Symptoms of Xeroderma pigmentosum | Xeroderma pigmentosum

Symptoms of Xeroderma pigmentosum

An increased light sensitivity is usually already noticeable in toddlers. Even a short stay in the sun can lead to sunburn, which can last for weeks as an inflammatory redness (erythema). After months or a few years, chronic light damage occurs on skin areas exposed to the sun: light or dark spots (de- or hyperpigmentation), dry skin with tissue loss (atrophy) and premature skin aging (actinic elastosis).

Finally, possible precursors of skin cancer (precanceroses) and malignant skin tumors such as basaliomas, spinaliomas and melanomas occur in childhood and adolescence. Scarring and mutilation of the nose and eyes is often observed. Neurological changes are observed in 20% of all XP patients.

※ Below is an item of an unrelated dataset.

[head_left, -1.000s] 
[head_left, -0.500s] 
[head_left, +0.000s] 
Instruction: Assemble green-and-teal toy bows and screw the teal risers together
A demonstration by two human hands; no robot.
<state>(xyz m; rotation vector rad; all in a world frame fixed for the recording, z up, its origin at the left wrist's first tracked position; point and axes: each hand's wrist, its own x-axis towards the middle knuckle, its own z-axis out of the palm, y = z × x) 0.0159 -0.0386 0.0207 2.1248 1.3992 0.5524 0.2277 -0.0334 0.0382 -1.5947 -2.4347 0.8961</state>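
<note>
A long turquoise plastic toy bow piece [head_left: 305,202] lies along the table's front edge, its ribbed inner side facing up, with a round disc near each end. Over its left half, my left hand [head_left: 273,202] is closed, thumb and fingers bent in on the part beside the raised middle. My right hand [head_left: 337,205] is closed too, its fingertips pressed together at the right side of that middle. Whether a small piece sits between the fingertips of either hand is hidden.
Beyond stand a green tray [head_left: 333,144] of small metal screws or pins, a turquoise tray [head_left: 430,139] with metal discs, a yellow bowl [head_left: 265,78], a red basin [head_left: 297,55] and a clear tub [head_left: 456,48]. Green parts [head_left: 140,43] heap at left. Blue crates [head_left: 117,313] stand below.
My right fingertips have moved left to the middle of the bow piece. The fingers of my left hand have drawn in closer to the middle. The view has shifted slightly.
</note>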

These can be reflex disorders, spasticity, movement coordination disorders (ataxia), diseases of the nervous system (neuropathies) and intelligence disorders. Type A patients may experience mental retardation and dwarfism (DeSanctis cacchione syndrome). Eye changes are observed in 40% of patients. The anterior segments of the eye and the eyelids are affected. It can lead to photophobia, conjunctivitis, ulcers and corneal abnormalities (dysplasia of the cornea).

Diagnosis

It is very important that xeroderma pigmentosum is diagnosed as early as possible. If children under two years of age already have spots on sun-exposed skin, one should think of Xeroderma pigmentosum, because children at this age should not normally have such discolorations yet. Children with noticeably rapid redness in the sun should also consult a dermatologist.

The diagnosis itself is made by cultivating cells from the connective tissue (fibroblasts), which are obtained by removing tissue from the skin (biopsy). These are then examined for DNA repair mechanisms, UV sensitivity and faulty DNA synthesis. Different types of disease can be diagnosed by direct gene transfer.

If, after the administration of a certain gene, the DNA repair mechanism is again functioning properly, it is the type in which the given gene is defective. The diagnosis of an embryo in the abdomen (prenatal diagnostics) is also possible by genetic analysis. Xeroderma pigmentosum must be distinguished from other rare syndromes such as Cockayne syndrome, lupus erythematosus and porphyria.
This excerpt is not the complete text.